The focus of the anti-options point is the tail risk (as somebody else put it: what if it completely collapses in price). Guess what, if you buy the stock/ETF/etc. outright (or via DCA) you have the exact same tail risk. If you are concerned about a specific investment completely collapsing then you’re probably looking at the wrong opportunity regardless of which instrument you use.
Fundamentally, when for instance writing an out of the money put, you articulate it as being paid to insure somebody elses risk. While I see some merits to that, my perspective is rather different:
- I want XYZ (let’s say current price: 10)
- By writing an out of the money put (e.g. strike price 8) I reduce the uncertainty about what I’m going to pay for it (regardless of whether DCA or buying it in one go)
- 80% of options wind up expiring with zero value and my experience is that the 20% (perhaps a bit less, in my case) where I do take delivery, the price is not that far below the strike price and I’ve almost always been able to quickly convert it back into cash (+ a premium) using a covered call option.

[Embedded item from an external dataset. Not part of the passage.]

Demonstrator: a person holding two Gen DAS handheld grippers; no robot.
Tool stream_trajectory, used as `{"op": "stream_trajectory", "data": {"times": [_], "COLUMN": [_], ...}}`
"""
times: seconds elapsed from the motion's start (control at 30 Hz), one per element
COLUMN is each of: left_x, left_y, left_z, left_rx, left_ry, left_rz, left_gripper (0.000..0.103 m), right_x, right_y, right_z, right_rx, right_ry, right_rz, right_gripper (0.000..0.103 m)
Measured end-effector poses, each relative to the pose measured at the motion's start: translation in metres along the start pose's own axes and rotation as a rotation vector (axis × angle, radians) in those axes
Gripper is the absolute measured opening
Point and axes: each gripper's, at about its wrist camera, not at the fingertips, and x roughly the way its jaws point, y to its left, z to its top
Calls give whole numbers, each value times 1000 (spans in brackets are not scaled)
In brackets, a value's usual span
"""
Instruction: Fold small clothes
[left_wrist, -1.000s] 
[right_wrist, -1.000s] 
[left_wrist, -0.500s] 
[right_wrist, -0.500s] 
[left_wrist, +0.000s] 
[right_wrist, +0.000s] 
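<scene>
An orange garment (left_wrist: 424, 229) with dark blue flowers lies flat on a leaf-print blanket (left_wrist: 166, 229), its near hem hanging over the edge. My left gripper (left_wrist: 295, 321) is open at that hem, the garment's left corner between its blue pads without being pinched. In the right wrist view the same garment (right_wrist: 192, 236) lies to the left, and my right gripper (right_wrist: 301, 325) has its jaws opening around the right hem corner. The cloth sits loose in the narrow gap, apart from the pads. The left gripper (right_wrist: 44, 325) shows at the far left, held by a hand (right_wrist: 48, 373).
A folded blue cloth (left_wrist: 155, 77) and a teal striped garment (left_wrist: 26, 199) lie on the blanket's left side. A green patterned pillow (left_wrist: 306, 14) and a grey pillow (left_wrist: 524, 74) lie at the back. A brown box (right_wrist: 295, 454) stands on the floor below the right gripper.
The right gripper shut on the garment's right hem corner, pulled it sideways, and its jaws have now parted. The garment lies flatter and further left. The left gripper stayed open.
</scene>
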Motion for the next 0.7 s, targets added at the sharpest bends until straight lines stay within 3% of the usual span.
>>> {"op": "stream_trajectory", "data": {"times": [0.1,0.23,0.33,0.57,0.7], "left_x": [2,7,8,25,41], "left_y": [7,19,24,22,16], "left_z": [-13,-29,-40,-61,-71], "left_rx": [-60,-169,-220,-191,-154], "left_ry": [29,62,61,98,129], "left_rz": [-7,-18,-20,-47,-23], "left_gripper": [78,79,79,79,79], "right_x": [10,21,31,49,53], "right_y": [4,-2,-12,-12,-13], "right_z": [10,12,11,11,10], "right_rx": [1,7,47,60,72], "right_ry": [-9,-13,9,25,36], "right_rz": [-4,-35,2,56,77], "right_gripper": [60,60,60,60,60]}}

“we have some history and some logic” - yes, and you purposefully apply it to a case which doesn’t suit your philosophy, narrative, etc. but conveniently ignore the fact that fundamentally this point could be made in almost any situation… e.g. you could argue Warren Buffet’s returns are just luck, a coincidence, a random event (one in a billion investors) while he’d argue it’s not.
That’s fine, everybody finds their own path… incl. some apparently sitting on a high horse without being aware of it.